I would be very interested to see the research you claim supports your views and would be happy to discuss that research with you at any time.
Very Truly Yours,
Lynn Sacco
Assistant Professor, History
Knoxville
From:
Tobynealmarkham@aol.comDate: Tue, 28 Mar 2006 11:42:51 EST
To: editor@outandaboutnewspaper.com
Subject: Letter to Editor
TO:
State Representative Debra Maggart
203 War Memorial Bldg
Nashville, TN 37243-0145
112 LaBar Drive
Hendersonville, TN 37075
DATE:
March 28, 2006
SUBJECT:
Gay Lesbian Bi-Sexual Trandgendered
Ms Maggart,
First of all, I will try to keep into consideration that you have a role to fulfill and are an elected official so I SHOULD show you some respect. Hopefully, I will.
How DARE you make the accusation that one the reason why gay people adopt is to molest their adopted child. We adopt children to become a family and saving children from living as wards of the state. We are all supposed to be equal but this is not the case.
You sit in your office and have NO realization of the REAL WORLD.
Since you are a single parent, what if we (the gay communities) went out and said that all single parents keep their children to molest them? You wouldn’t like it and you would probably sue, especially if your name was mentioned.
You have NO RIGHT making accusations that you can’t support with REAL VALID information.
AS a matter of fact, there is more documentation of Catholic Priests molesting the children of their congregation than the gay community.
Again, you have no IDEA what it is to be a gay man in today’s society and to top it all off, our elected and I do say elected officials being STUPID and opening HER mouth when SHE HAS NO IDEA WHAT SHE IS TALKING ABOUT!!!!!

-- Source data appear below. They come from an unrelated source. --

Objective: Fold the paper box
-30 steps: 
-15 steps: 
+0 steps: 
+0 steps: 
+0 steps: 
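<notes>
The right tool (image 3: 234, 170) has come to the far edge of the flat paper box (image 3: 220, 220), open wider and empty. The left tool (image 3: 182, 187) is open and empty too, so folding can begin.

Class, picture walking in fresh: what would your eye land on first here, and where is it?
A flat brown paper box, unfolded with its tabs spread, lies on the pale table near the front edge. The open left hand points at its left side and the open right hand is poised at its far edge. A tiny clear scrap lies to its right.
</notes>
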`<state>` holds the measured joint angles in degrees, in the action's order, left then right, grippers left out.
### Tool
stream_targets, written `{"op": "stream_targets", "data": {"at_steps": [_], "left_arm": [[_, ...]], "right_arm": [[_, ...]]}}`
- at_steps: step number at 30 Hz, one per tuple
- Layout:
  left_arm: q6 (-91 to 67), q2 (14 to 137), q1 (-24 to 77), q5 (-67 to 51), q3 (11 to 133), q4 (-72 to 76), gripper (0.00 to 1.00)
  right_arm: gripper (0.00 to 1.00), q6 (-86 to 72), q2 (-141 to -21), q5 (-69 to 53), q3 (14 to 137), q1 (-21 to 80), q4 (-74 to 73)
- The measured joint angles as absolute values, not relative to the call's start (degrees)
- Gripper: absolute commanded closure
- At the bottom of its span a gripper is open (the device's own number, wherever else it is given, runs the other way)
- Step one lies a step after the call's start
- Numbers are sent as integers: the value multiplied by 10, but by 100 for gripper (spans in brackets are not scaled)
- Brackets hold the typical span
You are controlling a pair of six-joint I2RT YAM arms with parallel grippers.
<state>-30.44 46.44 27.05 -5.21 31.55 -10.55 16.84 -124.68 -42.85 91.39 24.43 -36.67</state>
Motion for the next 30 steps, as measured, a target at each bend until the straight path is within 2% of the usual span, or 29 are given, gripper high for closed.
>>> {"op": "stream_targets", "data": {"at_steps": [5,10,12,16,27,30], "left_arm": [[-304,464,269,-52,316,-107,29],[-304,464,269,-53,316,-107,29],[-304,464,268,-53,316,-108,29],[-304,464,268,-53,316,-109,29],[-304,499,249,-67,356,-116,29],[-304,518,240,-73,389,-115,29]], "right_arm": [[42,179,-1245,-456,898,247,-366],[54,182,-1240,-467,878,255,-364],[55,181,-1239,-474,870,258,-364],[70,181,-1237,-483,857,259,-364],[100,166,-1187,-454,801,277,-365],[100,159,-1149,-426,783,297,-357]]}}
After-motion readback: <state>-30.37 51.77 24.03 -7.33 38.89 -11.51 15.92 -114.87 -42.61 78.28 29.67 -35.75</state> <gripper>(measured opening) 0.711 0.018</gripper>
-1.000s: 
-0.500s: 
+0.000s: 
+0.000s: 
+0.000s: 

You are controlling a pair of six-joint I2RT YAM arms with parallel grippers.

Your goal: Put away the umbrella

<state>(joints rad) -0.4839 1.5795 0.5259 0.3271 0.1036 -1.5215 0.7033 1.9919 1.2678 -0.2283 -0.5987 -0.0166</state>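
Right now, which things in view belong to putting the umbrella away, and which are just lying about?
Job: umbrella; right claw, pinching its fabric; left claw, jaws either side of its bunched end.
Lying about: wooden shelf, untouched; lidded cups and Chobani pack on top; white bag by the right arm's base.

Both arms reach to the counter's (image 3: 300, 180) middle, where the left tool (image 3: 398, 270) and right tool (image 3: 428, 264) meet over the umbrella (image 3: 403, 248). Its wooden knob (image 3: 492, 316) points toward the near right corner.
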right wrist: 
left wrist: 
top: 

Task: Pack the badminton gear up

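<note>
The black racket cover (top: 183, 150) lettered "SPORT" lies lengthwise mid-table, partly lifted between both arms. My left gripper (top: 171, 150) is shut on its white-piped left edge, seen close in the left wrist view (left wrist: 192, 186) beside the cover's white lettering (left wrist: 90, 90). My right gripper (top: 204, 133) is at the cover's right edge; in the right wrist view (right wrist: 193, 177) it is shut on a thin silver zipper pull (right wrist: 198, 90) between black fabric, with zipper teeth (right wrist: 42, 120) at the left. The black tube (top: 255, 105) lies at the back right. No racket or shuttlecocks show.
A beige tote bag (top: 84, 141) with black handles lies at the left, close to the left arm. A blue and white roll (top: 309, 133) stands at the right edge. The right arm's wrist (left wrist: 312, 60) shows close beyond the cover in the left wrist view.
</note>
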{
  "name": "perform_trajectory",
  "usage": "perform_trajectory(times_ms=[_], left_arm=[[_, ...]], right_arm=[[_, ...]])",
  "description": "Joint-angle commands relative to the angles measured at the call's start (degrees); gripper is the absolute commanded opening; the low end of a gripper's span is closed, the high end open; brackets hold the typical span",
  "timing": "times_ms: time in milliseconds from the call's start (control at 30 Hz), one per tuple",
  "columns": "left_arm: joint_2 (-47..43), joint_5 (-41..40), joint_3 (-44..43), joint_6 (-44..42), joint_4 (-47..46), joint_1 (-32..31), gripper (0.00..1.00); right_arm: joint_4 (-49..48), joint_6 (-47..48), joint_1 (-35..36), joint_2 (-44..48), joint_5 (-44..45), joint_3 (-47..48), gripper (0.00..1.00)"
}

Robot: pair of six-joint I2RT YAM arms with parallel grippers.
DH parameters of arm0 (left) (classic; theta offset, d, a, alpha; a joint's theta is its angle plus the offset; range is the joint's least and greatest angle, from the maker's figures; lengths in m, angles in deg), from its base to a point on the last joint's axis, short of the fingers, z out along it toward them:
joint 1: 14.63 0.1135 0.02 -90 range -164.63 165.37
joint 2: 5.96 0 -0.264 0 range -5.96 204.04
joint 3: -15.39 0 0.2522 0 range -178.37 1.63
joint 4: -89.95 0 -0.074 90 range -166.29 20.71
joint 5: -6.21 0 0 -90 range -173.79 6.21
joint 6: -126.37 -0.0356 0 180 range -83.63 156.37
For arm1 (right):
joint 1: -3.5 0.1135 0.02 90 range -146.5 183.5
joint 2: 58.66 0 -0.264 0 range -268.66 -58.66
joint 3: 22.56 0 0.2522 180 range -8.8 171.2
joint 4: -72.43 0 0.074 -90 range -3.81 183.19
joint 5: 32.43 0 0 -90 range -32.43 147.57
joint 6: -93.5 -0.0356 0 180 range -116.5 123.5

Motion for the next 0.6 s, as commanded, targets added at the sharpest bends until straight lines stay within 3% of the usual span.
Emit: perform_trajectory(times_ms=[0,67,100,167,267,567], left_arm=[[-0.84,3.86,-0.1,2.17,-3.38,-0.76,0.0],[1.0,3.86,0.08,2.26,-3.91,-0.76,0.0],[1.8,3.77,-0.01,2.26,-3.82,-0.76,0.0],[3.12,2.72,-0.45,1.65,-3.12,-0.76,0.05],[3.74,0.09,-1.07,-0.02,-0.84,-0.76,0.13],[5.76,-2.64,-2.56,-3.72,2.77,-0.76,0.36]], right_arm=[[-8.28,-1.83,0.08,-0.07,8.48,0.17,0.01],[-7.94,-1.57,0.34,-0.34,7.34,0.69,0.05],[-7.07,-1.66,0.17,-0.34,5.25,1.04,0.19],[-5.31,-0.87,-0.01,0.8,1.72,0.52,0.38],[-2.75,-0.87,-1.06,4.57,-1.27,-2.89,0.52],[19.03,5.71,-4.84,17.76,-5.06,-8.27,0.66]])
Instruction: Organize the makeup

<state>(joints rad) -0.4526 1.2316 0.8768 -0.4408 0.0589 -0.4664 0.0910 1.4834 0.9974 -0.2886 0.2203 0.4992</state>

You will see at the top of my letterhead that I am writing to you from Ohio, but I became a resident of Tennessee in 1999 and moved to Ohio in 2005 and plan on coming back to Tennessee by February 2007. If you are still elected and you are on the ballot when I come back and vote – YOU WILL NOT GET MY VOTE and probably NOT GET ANY VOTES FROM THE GAY POPULATION.
If you must, you may contact me anytime you would like to.
This is being mailed to both offices (Nashville and Hendersonville) and I am also sending this to the Tennessean and Out and About as a Letter to the Editor and I am also sending to Bill Frist in Washington. Hopefully he will call you and tell you to stop making Tennessee look bad in the press.
I hope that I have given you some respect in this letter but I sincerely hope that I didn’t.